Labor Courts have been recognizing that contractual changes and terminations made through text messaging Apps are lawful


Due to pandemic and social distancing, employer and employees are making use of Apps for communication regarding changes in the work routine and even termination of the employment agreement. Due to that, many lawsuits were filed before Labor Courts challenging the use of communication Apps for these purposes.  The trend of the Courts is to validate the communication made through Apps under the argument that the communications were valid as proof, since the employment agreement does not require excessive formalities, what would also be applicable to its termination, especially when it is possible to imply that the employee was unequivocally aware of the termination, considering that apps such as WhatsApp are a communication tool like any other.
Notwithstanding the relevance of the labor precedents on the subject, employer must be cautious of the language used in the dismissal communications, in order to avoid the employee facing embarrassing and humiliating situations.

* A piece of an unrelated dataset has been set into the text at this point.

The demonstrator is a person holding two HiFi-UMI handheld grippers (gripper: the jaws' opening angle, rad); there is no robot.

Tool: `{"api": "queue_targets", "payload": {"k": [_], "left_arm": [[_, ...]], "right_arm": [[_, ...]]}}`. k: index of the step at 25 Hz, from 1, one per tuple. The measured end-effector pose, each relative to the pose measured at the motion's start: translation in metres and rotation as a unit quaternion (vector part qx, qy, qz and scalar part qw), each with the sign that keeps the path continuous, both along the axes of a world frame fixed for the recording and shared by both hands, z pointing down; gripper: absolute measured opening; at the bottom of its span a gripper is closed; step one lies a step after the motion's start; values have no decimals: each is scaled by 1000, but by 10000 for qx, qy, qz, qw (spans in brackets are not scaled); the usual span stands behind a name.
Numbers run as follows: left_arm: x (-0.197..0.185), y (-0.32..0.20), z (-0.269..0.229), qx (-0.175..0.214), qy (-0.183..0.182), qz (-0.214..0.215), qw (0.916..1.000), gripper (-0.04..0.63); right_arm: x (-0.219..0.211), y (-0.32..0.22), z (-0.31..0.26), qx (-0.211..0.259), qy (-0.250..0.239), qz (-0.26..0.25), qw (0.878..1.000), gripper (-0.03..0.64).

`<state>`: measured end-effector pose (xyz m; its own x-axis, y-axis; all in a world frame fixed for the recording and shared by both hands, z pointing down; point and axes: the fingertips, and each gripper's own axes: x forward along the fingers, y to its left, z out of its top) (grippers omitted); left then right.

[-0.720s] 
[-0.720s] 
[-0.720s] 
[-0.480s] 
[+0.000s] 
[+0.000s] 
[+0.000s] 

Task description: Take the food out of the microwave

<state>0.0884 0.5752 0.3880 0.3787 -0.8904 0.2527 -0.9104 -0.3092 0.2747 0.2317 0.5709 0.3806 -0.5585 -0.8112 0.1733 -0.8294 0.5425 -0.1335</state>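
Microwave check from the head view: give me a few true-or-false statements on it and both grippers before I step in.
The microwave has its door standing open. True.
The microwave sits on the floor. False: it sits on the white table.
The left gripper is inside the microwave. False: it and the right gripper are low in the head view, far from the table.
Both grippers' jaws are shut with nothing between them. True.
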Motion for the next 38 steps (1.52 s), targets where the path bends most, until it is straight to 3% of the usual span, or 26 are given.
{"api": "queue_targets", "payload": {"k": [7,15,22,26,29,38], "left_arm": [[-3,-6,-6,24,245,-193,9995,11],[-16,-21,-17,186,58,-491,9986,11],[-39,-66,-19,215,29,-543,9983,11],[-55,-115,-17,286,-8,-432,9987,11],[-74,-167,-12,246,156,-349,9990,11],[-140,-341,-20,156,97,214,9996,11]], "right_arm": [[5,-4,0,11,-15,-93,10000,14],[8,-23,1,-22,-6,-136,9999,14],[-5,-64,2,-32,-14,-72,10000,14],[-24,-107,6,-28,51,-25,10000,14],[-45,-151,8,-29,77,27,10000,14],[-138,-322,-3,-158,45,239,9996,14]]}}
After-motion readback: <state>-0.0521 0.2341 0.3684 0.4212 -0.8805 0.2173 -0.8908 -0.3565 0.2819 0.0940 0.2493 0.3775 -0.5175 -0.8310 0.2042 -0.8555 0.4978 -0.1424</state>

This is because, even though there is no legal prohibition on this form of communication, it must be based on good faith and urbanity that govern labor and employment relations.
In addition to being necessarily clear and fluid, such communications must also comply with  their reasonable and transparent use, whose purpose is to preserve the employee’s rights of personality and intimacy, under penalty of such non-compliance generating the duty to indemnify the victim, in view of the disrespect of the worker’s human condition.
It is also recommended that the employer adopts all possible precautions, observing the prudence and sensitivity required at the time, since the employee, as a rule, is in a state of weakness and emotional exposure, not existing to date a consolidated understanding issued Superior Labor Court.